> [WHAT THE TASK REQUIRES]: In the entries below, which lines run from the one containing "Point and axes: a" to the one containing "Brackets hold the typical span"? Copy exactly those lines, ends included, and no others.

┏━━

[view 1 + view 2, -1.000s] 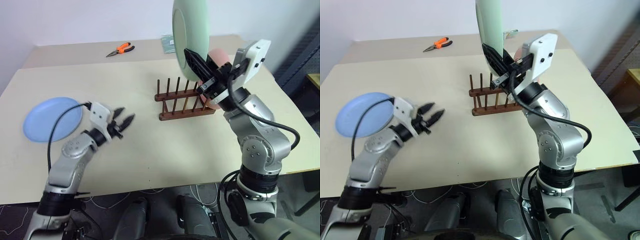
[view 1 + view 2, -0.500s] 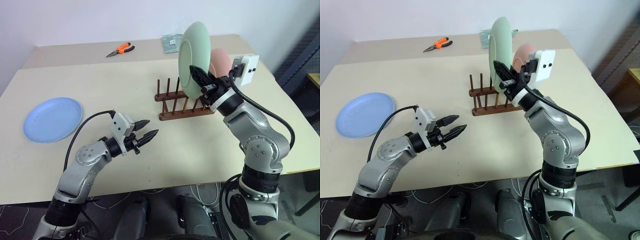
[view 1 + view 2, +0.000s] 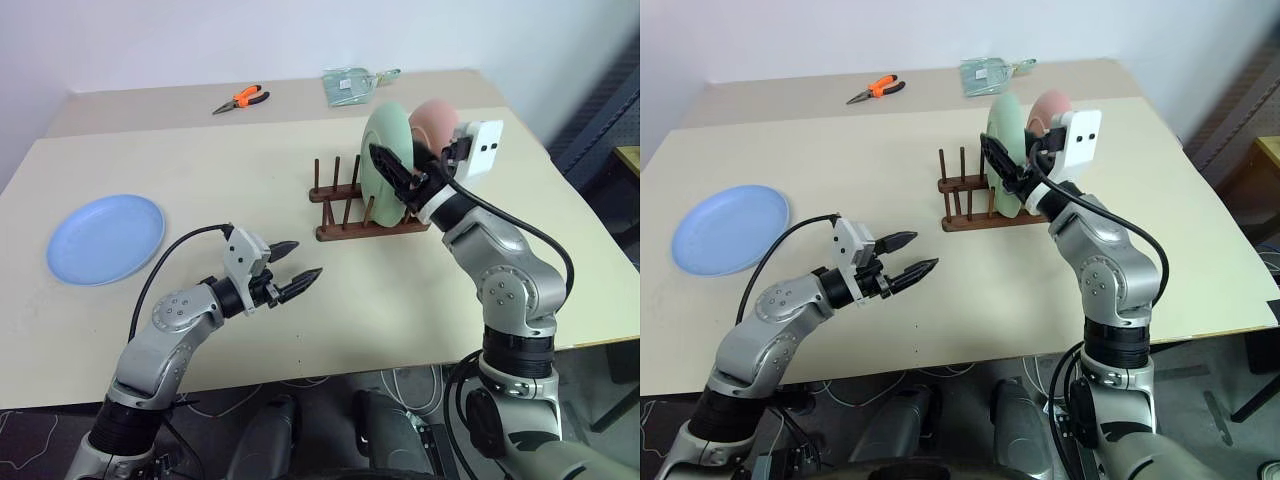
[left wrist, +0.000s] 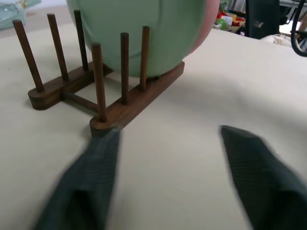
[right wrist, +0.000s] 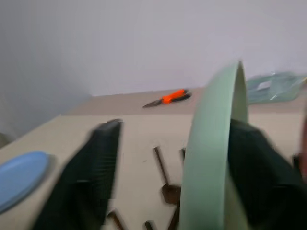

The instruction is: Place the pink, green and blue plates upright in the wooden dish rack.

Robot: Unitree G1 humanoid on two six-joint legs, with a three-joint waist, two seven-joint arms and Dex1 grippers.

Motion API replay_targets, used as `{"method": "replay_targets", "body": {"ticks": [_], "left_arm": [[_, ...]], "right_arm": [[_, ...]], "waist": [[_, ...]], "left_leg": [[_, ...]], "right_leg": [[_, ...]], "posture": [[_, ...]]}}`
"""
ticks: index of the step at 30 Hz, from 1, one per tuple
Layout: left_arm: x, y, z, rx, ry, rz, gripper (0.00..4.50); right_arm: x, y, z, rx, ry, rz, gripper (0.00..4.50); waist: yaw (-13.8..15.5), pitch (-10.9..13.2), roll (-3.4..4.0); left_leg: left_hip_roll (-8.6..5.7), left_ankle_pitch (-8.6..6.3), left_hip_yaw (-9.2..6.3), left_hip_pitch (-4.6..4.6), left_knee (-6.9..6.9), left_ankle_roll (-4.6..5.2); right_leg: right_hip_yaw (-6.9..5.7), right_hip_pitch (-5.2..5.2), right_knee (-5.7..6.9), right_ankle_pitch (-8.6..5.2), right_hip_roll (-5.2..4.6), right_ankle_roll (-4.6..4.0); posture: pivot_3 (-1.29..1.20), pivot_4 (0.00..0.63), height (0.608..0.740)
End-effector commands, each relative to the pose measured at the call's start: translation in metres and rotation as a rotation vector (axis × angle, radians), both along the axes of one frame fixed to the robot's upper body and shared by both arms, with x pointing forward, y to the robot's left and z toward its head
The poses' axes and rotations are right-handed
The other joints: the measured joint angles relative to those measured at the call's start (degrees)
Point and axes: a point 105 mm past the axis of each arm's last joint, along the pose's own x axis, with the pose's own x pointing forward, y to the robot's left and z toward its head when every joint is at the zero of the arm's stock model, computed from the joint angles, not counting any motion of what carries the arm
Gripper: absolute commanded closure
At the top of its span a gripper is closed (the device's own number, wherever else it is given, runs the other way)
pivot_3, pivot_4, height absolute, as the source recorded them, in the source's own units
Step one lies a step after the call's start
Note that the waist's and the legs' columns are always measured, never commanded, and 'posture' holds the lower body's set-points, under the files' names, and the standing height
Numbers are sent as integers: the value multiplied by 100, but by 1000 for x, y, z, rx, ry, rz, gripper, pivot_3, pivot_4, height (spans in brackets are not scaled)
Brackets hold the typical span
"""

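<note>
The green plate stands upright between the pegs of the wooden dish rack, and the pink plate stands upright just behind it. My right gripper is open with one finger on each side of the green plate's rim; the finger on one side stands well off it. The blue plate lies flat at the table's left. My left gripper hovers low over the table in front of the rack, open and empty, pointing at the rack.
Orange-handled pliers and a clear plastic bag lie at the back of the table. The table's right edge runs close to my right arm.
My right gripper lowered the green plate into the rack and spread its fingers. My left gripper moved right from beside the blue plate toward the rack and opened wider.
</note>
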Motion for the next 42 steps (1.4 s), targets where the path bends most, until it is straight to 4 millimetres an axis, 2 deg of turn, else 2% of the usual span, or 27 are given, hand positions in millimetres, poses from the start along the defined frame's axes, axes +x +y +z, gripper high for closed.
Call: {"method": "replay_targets", "body": {"ticks": [1,4,7,8,10,11,13,15,19,23,24,26,32,33,35,37,38,42], "left_arm": [[3,4,18,-50,-47,34,32],[18,18,22,-78,-58,152,32],[44,58,36,-212,-70,426,32],[52,74,37,-228,-77,532,9],[68,137,38,-297,-65,930,0],[70,156,37,-329,-48,1050,0],[57,216,25,-310,8,1417,0],[37,253,23,-272,11,1658,0],[13,280,19,-270,55,1853,0],[4,286,-1,-345,206,1893,0],[7,282,-9,-383,267,1847,252],[8,277,-20,-472,361,1811,910],[16,271,-21,-549,410,1702,4076],[18,270,-21,-550,416,1688,4450],[23,266,-19,-551,417,1657,4450],[32,260,-4,-546,342,1595,4450],[37,254,10,-538,272,1547,4450],[59,201,83,-549,-32,1263,4450]], "right_arm": [[-7,2,30,-42,-147,-17,883],[-11,5,42,-103,-222,-25,883],[-18,8,63,-251,-379,-74,883],[-22,13,66,-302,-422,-55,626],[-38,38,65,-496,-543,39,30],[-42,45,63,-551,-574,70,30],[-50,61,51,-653,-604,146,30],[-53,70,38,-712,-612,190,30],[-54,78,23,-736,-600,247,30],[-55,84,18,-738,-606,283,30],[-55,85,17,-736,-607,288,6],[-56,86,15,-734,-609,294,0],[-54,81,11,-736,-593,279,0],[-53,80,11,-735,-588,277,0],[-52,79,11,-732,-576,276,0],[-51,79,12,-733,-575,274,0],[-51,79,13,-740,-580,268,0],[-52,87,8,-848,-647,271,0]], "waist": [[0,0,0],[7,0,0],[7,2,2],[9,2,2],[4,1,0],[-6,0,-2],[-30,-3,-8],[-35,-3,-8],[84,-2,-19],[149,-7,-28],[149,-7,-30],[146,-8,-31],[105,-8,-37],[105,-8,-37],[102,-8,-37],[106,-8,-37],[107,-8,-37],[152,-5,-45]], "left_leg": [[0,0,0,0,0,0],[0,0,0,0,1,0],[-1,0,-1,0,3,0],[-1,0,-1,0,4,0],[1,0,-1,0,5,0],[0,0,-1,0,4,0],[5,0,-2,1,3,-1],[5,0,-2,2,2,-1],[-5,0,-8,-4,10,-2],[-9,0,-11,-4,15,-2],[-9,0,-11,-4,14,-3],[-8,0,-11,-4,14,-3],[-6,1,-12,-3,12,-6],[-5,1,-12,-2,12,-7],[-5,2,-12,-1,11,-8],[-6,2,-11,-1,11,-8],[-6,2,-11,-1,11,-8],[-7,3,-11,-4,12,-9]], "right_leg": [[0,0,0,0,0,0],[-1,0,0,0,0,0],[-2,0,1,0,-1,1],[-3,0,0,1,-1,2],[-5,0,0,1,2,2],[-5,0,0,1,1,3],[-6,-1,0,1,5,4],[-5,-2,2,1,5,5],[-11,3,-1,2,-3,6],[-15,8,-6,2,-6,6],[-16,8,-6,2,-6,6],[-17,8,-6,2,-6,6],[-18,6,-1,2,-3,5],[-18,6,0,2,-2,5],[-18,6,1,2,-2,4],[-17,6,0,2,-3,4],[-17,6,0,2,-3,4],[-18,7,-4,2,-4,4]], "posture": [[0,150,738],[0,150,738],[0,150,738],[0,150,738],[0,150,738],[0,150,738],[0,150,738],[0,150,738],[0,150,738],[0,150,738],[0,150,738],[0,150,738],[0,150,738],[0,150,738],[0,150,738],[0,150,738],[0,150,738],[0,150,738]]}}
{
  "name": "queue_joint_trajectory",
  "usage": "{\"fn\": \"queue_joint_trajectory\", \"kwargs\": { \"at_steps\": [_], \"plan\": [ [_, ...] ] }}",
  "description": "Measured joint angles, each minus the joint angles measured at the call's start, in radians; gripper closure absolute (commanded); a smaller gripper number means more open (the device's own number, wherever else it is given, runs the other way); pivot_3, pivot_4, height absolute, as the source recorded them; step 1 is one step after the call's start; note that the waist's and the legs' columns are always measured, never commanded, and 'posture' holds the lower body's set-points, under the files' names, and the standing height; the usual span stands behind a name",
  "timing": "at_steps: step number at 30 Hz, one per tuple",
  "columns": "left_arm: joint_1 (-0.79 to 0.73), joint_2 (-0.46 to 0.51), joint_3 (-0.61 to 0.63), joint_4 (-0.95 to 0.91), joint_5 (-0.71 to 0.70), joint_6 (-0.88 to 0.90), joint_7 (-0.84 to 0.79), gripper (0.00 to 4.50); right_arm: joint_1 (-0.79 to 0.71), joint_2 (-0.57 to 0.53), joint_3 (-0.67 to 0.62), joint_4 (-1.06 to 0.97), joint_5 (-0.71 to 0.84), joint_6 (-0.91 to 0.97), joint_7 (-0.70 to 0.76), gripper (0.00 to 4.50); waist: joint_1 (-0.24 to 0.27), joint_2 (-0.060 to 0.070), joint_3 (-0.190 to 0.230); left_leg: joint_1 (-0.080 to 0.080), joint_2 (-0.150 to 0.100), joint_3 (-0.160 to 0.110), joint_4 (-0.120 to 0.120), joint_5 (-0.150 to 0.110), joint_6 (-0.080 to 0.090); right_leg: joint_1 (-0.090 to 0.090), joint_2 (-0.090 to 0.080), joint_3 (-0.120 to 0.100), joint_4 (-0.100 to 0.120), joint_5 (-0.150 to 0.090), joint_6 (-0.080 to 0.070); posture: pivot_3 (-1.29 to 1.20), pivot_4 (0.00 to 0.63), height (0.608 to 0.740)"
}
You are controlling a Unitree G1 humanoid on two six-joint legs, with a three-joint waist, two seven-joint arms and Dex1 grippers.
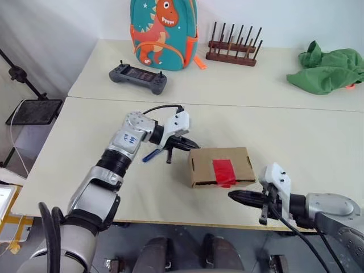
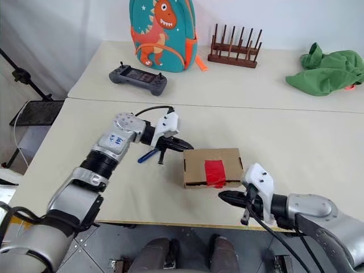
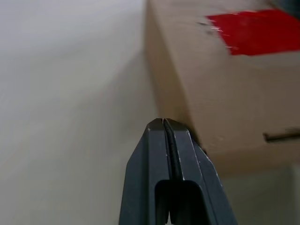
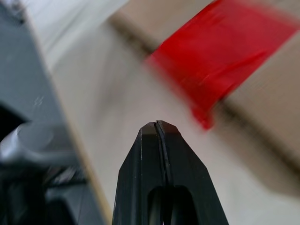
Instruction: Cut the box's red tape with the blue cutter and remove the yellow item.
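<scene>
The brown cardboard box [image 1: 200, 166] lies closed near the table's front edge, with the red tape [image 1: 223, 170] running across its top and down its front side. My left gripper [image 1: 193, 145] is shut on nothing, its tip at the box's left end; the left wrist view shows the tip [image 3: 162, 123] close to the box [image 3: 220, 98] below the red tape [image 3: 258, 30]. The blue cutter [image 1: 151, 154] lies on the table under my left wrist. My right gripper [image 1: 233, 196] is shut and empty, just in front of the box below the tape [image 4: 220, 51]. The yellow item is hidden.
At the back of the far table are a dark grey game controller [image 1: 138, 77], a dinosaur backpack [image 1: 164, 31], a wooden peg rack [image 1: 233, 48] and a green cloth heap [image 1: 329, 69]. The table's front edge [image 1: 170, 223] runs close under my right gripper.
</scene>
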Motion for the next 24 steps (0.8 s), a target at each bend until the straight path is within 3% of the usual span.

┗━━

> [TASK ANSWER]:
Point and axes: a point 105 mm past the axis of each arm's last joint, along the pose's own x axis, with the pose's own x pointing forward, y to the robot's left and z toward its head when every joint is at the zero of the arm's stock model, computed from the joint angles, not counting any motion of what carries the arm
Gripper: absolute commanded closure
At the top of its span a gripper is closed (the device's own number, wherever else it is given, runs the other way)
pivot_3, pivot_4, height absolute, as the source recorded them, in the source's own units
Step one lies a step after the call's start
Note that the waist's and the legs' columns are always measured, never commanded, and 'posture' holds the lower body's set-points, under the files' names, and the standing height
Numbers are sent as integers: the value multiplied by 100, but by 1000 for x, y, z, rx, ry, rz, gripper, pivot_3, pivot_4, height (spans in brackets are not scaled)
Brackets hold the typical span

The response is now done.